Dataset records

-- Opening Marker --

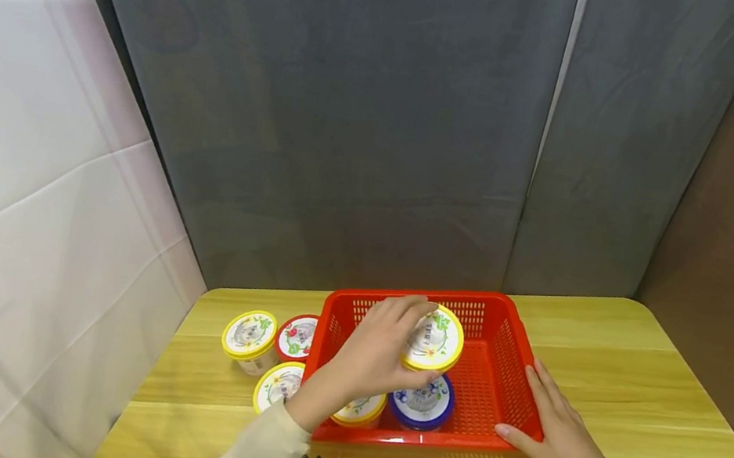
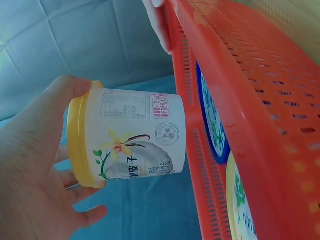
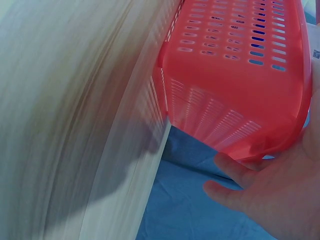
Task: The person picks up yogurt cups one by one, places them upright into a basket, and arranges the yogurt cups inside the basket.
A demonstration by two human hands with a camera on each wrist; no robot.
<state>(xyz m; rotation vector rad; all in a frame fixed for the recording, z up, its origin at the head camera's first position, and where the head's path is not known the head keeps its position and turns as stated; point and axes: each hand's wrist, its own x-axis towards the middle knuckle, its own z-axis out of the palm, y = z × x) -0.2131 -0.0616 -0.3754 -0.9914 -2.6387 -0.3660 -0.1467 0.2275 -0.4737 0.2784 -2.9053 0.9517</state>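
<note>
Your left hand pinched the yellow-lidded cup above the red basket, which held a blue-lidded cup and a second yellow-lidded cup, while your right hand, thumb and fingers spread, touched the basket's corner and three other cups stood leftward.

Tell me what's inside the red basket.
A blue-lidded tub and a yellow-lidded tub. The left hand holds another tub over the basket; hand and forearm cover part of its left side; I can't see beneath.
</note>
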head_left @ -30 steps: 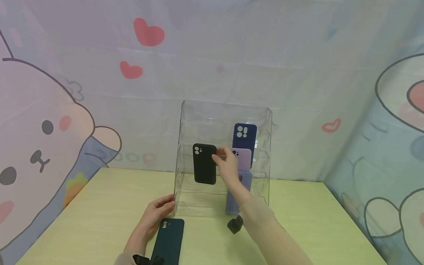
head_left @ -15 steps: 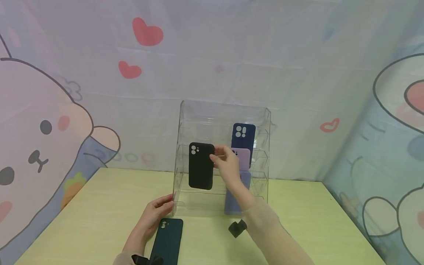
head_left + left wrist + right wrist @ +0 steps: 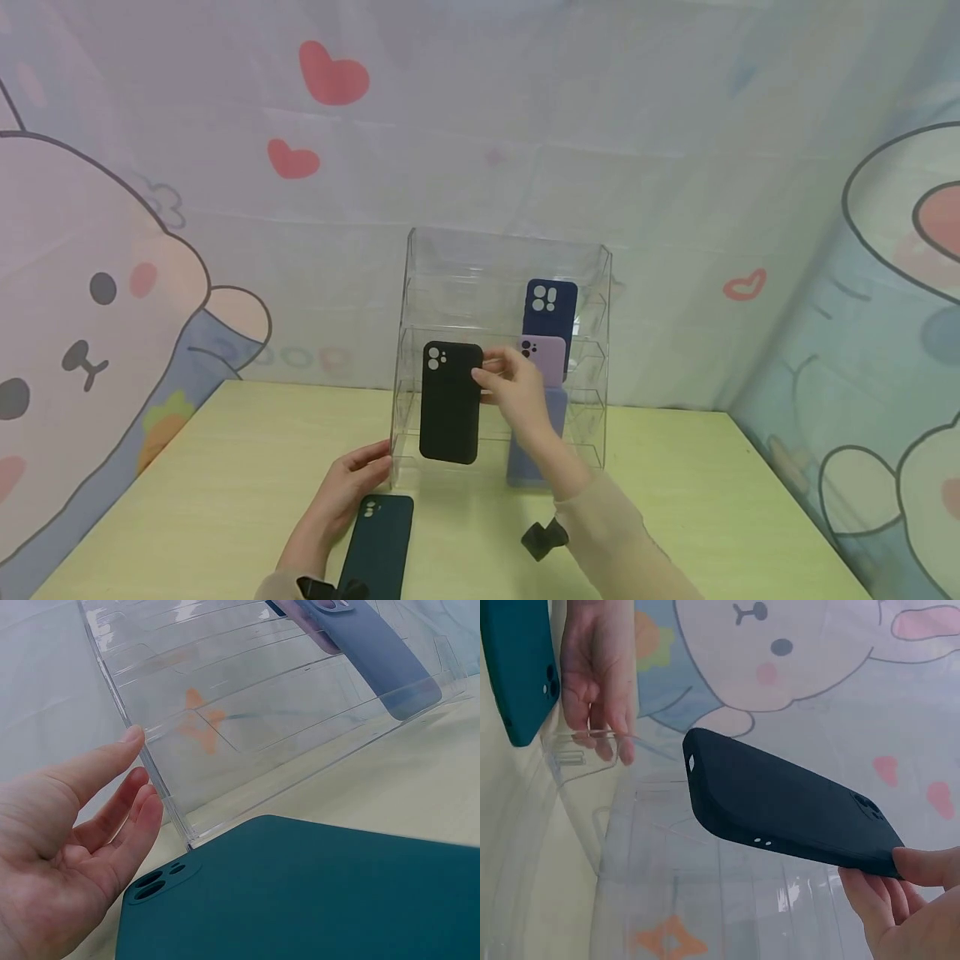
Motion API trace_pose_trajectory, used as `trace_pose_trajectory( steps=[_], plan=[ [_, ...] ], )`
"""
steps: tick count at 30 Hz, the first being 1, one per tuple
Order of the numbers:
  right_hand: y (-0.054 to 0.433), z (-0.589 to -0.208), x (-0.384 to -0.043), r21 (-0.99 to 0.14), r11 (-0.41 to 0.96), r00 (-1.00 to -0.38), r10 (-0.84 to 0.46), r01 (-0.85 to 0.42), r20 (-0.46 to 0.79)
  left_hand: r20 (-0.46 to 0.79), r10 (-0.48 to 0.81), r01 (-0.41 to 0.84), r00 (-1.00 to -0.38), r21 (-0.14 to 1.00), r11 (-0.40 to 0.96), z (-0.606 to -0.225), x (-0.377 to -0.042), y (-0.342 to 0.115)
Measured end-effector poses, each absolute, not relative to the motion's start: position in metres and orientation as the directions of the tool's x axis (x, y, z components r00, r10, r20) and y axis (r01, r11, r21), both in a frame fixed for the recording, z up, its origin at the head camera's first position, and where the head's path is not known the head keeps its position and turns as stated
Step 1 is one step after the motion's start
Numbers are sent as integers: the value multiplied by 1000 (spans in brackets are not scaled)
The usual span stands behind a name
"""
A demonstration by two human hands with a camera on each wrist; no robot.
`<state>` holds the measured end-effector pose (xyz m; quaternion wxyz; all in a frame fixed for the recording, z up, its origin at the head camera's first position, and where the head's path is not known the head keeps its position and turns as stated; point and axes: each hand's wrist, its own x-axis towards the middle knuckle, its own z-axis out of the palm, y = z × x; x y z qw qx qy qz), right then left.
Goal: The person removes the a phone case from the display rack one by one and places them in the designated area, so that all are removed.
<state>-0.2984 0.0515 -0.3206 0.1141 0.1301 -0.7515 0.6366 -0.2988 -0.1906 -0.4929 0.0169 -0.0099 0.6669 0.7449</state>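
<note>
My right hand [image 3: 517, 392] pinches a black phone case [image 3: 450, 404] by its upper right edge, thumb on the camera-hole face and fingers behind. The case hangs upright in front of the lower left part of a clear tiered rack [image 3: 465, 475]. In the right wrist view the black case [image 3: 780, 795] shows its port cutout and side holes. My left hand [image 3: 75, 840] rests its thumb and fingertips against the rack's left side edge. A dark teal phone case [image 3: 377, 542] stands in front of the rack, next to the left wrist, its camera holes at the top.
On the rack's right side, a navy phone case [image 3: 550, 304], a lilac case [image 3: 553, 358] and a periwinkle case [image 3: 528, 462] stand one below another. The pale yellow table [image 3: 675, 500] reaches back to a cartoon-printed cloth [image 3: 480, 125].
My right hand has brought the black case lower, slightly left and closer to me. The left hand has stayed at the rack's side, and the teal case has not moved.
</note>
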Motion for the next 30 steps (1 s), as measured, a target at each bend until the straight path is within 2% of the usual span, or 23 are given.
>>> trace_pose_trajectory(
  steps=[18,30],
  plan=[
    [62,-364,-292,-995,48,-992,-92,-86,81,-45,21,-47,-999,993,-109,-492,-297,-191],
    [70,-393,-287,-1000,15,-989,-149,-13,11,-41,23,-43,-999,994,-104,-494,-299,-192]
  ],
)
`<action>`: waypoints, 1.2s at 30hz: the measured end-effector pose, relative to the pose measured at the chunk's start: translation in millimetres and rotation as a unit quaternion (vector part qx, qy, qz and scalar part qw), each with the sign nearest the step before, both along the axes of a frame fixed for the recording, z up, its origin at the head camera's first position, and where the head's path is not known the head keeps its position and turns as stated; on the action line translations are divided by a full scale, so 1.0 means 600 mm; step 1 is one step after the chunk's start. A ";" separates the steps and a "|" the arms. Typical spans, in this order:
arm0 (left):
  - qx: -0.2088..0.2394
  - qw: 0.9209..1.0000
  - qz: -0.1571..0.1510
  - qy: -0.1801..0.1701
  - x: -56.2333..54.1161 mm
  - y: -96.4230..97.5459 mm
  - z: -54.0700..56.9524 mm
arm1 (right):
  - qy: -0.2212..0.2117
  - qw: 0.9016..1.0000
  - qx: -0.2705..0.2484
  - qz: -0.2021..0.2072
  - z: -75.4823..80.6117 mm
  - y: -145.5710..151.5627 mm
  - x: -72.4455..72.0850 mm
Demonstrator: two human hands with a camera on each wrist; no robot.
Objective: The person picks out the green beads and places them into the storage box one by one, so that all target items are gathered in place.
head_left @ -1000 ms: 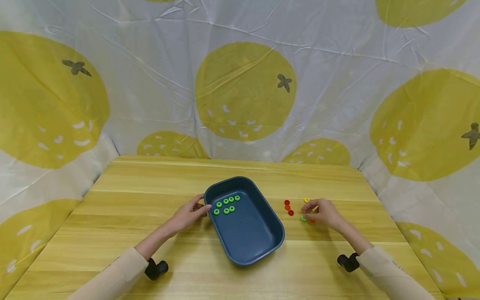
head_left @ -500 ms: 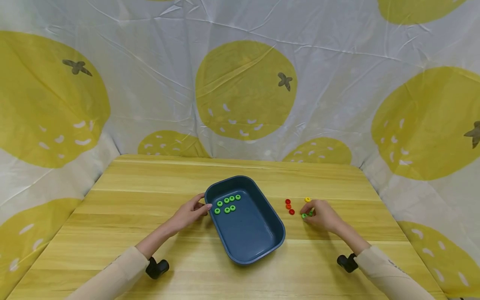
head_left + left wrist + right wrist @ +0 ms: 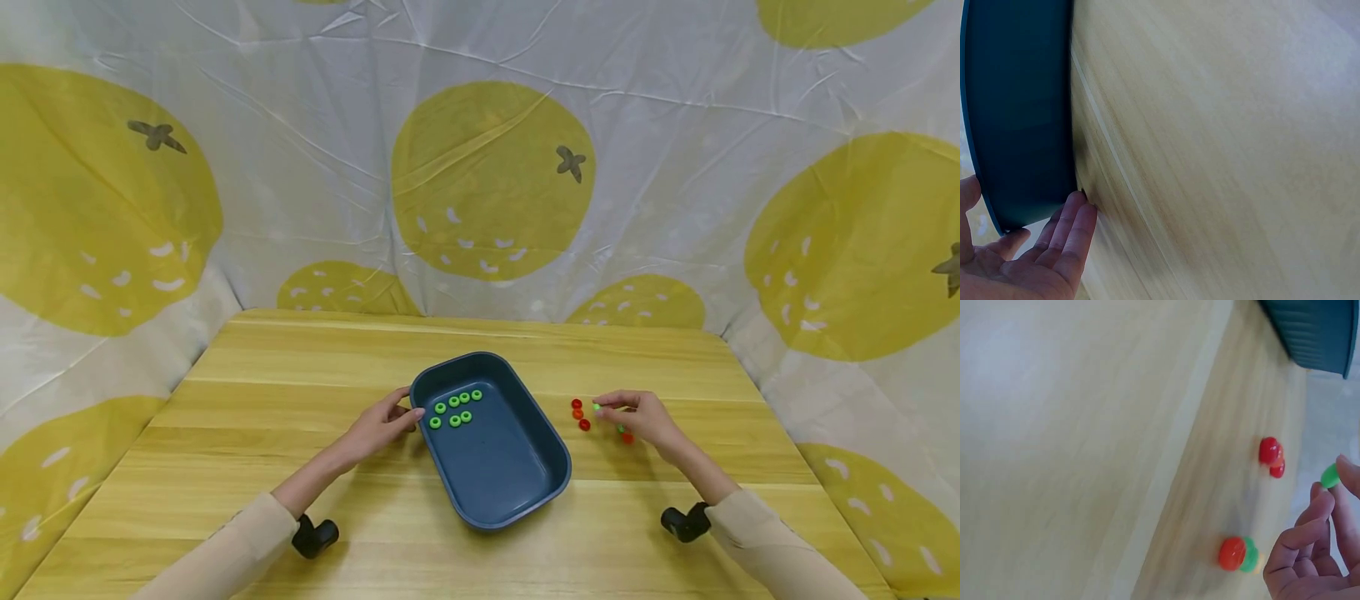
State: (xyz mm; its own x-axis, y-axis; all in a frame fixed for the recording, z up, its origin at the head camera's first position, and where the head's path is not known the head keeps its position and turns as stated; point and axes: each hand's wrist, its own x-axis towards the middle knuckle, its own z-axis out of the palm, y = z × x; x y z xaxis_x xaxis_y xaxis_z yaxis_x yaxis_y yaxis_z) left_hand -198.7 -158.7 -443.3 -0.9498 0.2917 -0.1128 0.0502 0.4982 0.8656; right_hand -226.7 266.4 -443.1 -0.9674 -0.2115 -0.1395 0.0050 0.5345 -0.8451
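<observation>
A dark blue tray (image 3: 495, 467) stands on the table, with several small green rings (image 3: 454, 402) lying toward its far left end. My left hand (image 3: 378, 429) holds the tray's left side, thumb over the rim and fingers (image 3: 1079, 231) against the outer wall. Between thumb and fingertips, my right hand (image 3: 647, 421) pinches a green ring (image 3: 1330, 475) above the table, right of the tray. Below that hand lie another green ring (image 3: 1249, 555) and an orange-red ring (image 3: 627, 437). A yellowish piece (image 3: 1260, 561) shows partly behind them in the right wrist view.
Two red rings and an orange one form a short row (image 3: 577, 413) between the tray and my right hand. The wooden table (image 3: 300, 350) ends at a hanging cloth (image 3: 315, 167) with yellow fruit prints. Each wrist carries a black device (image 3: 315, 537).
My right hand has picked up a green ring from the table, raised it and shifted slightly left. The orange-red ring beneath shows again. My left hand and the tray stay put.
</observation>
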 end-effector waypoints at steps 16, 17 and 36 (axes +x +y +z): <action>-0.003 1.000 0.004 0.002 0.006 -0.001 0.006 | -0.012 0.999 -0.041 0.029 0.059 -0.092 -0.037; -0.002 1.000 0.003 0.001 0.006 -0.001 0.005 | -0.011 0.998 -0.043 0.035 0.063 -0.101 -0.038; -0.001 1.000 -0.002 0.007 0.008 -0.001 0.008 | 0.039 0.991 -0.018 0.126 0.097 -0.249 -0.065</action>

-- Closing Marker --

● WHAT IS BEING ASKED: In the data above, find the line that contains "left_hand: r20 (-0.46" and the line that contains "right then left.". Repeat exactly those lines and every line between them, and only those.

● RESPONSE AREA:
  left_hand: r20 (-0.46 to 0.79), r10 (-0.48 to 0.81), r01 (-0.41 to 0.84), r00 (-1.00 to -0.38), r21 (-0.14 to 1.00), r11 (-0.40 to 0.96), z (-0.606 to -0.225), x (-0.377 to -0.042), y (-0.342 to 0.115)
Measured end-effector poses, each absolute, not relative to the motion's start: position in metres and orientation as the directions of the tool's x axis (x, y, z components r00, r10, r20) and y axis (r01, r11, r21), both in a frame fixed for the recording, z up, its origin at the head camera's first position, and where the head's path is not known the head keeps its position and turns as stated
Step 1 is one step after the motion's start
Numbers are sent as integers: the value multiplied by 1000 (spans in brackets are not scaled)
The usual span stands behind a name
"""
A demonstration by two human hands with a camera on each wrist; no robot.
`<state>` holds the measured end-effector pose (xyz m; quaternion wxyz; all in a frame fixed for the recording, z up, its origin at the head camera's first position, and where the head's path is not known the head keeps its position and turns as stated; point and axes: each hand's wrist, its own x-axis towards the middle knuckle, its own z-axis out of the palm, y = z × x; x y z qw qx qy qz), right then left.

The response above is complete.